General Laws c. 151B, § 4 (6) (1984 ed.), makes it unlawful for "the owner, lessee, sublessee, licensed real estate broker, assignee or managing agent of publicly assisted or multiple dwelling or contiguously located housing accommodations ... (a) to refuse to rent or lease or sell or negotiate for sale or otherwise to deny or withhold from any person or group of persons such accommodations because of the race, religious creed, color, national origin, sex, age, ancestry or marital status of such person or persons ... [or]; (b) to discriminate against any person because of [the above listed factors] in the terms, conditions or privileges of such accommodations or the acquisitions thereof, or in the furnishings of facilities and services in connection therewith...."

[2] Section 8 of the United States Housing Act of 1937 established a program "for the purpose of aiding lower-income families in obtaining a decent place to live and of promoting economically mixed housing." 42 U.S.C. § 1437f(a) (1982).

[3] Brown asserted before the Housing Court that he now accepts Section 8 tenants and that the issue was whether in the past, Brown's policies violated G.L.c. 151B, §§ 4 (6) and (10).

[4] Similarly, even where a case may be not properly before the court, we may address the issue where it is one of significant public importance. Selectmen of Braintree v. County Commissioners of Norfolk, 399 Mass. 507, 508 (1987). Wellesley College v. Attorney Gen., 313 Mass. 722, 731 (1943).

[5] The court acknowledged that participation in the Medicare program itself was voluntary; therefore, the State prohibitions against balance billing did not mandate something that Congress had made voluntary. Massachusetts Medical Soc'y v.
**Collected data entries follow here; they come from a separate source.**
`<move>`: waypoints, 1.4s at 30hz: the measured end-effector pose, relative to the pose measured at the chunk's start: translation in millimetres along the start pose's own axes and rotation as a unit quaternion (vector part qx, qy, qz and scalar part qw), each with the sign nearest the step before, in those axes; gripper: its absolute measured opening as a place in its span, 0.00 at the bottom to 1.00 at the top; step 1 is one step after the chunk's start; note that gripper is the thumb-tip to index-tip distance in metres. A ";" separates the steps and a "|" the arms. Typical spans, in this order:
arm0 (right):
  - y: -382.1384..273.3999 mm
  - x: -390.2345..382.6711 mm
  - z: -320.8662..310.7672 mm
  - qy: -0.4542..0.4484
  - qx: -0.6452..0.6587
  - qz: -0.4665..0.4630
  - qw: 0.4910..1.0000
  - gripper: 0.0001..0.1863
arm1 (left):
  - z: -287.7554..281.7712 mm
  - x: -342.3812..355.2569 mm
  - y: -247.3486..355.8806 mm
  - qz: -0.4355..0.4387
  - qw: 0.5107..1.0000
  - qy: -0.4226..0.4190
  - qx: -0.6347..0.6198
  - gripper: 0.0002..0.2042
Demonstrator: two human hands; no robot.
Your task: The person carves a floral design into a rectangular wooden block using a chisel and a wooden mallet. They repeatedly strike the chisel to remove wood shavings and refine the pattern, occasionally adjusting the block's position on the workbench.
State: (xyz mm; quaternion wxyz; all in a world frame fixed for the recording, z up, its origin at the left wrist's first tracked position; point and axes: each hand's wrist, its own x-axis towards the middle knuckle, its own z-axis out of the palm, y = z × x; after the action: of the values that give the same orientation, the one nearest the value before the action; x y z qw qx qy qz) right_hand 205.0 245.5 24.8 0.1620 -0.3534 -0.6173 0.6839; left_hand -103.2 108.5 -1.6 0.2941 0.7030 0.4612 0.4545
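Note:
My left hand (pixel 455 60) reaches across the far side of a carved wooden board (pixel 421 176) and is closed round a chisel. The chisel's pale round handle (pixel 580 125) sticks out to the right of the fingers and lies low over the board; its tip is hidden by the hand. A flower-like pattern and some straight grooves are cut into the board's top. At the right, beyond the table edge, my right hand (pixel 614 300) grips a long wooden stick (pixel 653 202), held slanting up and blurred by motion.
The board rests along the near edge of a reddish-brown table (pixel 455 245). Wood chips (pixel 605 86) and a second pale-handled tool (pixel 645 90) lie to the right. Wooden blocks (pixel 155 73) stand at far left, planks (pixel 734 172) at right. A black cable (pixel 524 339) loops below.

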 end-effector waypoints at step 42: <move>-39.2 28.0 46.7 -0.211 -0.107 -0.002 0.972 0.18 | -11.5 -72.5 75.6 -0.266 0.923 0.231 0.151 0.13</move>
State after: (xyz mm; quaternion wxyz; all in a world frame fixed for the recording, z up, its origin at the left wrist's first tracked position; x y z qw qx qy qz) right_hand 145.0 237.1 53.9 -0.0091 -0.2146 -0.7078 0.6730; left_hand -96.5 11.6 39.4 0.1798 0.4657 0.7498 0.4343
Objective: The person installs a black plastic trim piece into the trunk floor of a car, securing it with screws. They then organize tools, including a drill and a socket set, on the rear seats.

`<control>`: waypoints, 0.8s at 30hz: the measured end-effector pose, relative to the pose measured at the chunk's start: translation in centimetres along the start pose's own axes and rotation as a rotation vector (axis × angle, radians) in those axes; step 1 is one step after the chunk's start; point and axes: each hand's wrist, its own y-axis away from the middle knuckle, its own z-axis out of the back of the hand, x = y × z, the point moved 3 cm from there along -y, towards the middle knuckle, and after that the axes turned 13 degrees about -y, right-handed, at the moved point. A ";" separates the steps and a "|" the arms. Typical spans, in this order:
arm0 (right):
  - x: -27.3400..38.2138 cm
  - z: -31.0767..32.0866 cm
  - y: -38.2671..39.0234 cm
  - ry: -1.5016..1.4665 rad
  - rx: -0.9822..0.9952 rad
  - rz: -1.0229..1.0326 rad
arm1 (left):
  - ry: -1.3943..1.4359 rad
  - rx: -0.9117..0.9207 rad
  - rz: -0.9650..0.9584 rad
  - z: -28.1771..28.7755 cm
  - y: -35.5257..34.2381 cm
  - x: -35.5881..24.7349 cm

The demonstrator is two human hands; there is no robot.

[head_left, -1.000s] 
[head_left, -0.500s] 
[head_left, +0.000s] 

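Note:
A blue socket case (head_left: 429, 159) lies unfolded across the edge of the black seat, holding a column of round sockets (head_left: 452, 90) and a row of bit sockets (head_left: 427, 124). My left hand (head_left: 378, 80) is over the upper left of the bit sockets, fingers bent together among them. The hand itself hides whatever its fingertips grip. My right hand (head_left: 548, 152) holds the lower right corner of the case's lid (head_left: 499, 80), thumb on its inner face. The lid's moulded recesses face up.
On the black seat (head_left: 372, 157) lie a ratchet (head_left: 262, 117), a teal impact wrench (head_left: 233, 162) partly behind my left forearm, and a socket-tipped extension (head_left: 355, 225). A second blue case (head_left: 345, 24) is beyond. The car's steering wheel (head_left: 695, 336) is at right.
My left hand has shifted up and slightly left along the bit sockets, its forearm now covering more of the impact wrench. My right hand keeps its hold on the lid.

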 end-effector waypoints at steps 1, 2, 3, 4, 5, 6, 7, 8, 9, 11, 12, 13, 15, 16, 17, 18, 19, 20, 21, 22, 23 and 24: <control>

Dukakis, supra at 702. We do not believe, however, that this compels a different result in the present case.

[6] The judge found that between July, 1982, and January, 1985, 79% of the Section 8 certificates issued by the BHA went to members of minorities.

[7] The Attorney General's claim is that Brown discriminated in relation to those apartments which fall within the fair market rentals allowed by Section 8. There is no contention that Brown should be forced to lower his rents in order to make his properties accessible to Section 8 certificate holders.

[8] Under G.L.c. 186, § 15B (1986 ed.), a landlord may legally collect from a tenant a security deposit not greater than one month's rent and, in addition, an advance payment of the last month's rent. Both, however, must be placed in an interest bearing account in the tenant's name and the tenant must be paid 5% annual interest.

[9] The statute also provides for adjustments in the monthly rents to reflect changes in the fair market rentals, and additional adjustments "to the extent [the Secretary] determines such adjustments are necessary to reflect increases in the actual and necessary expenses of owning and maintaining the units," including increases in taxes, utility rates, and other costs. 42 U.S.C. § 1437f(C)(2)(B) (1982). Furthermore, a landlord can terminate a tenancy under the Section 8 program for "good causes" including the landlord's "desire to rent the unit at a higher rental." 24 C.F.R. § 882.215(c)(2) (1986).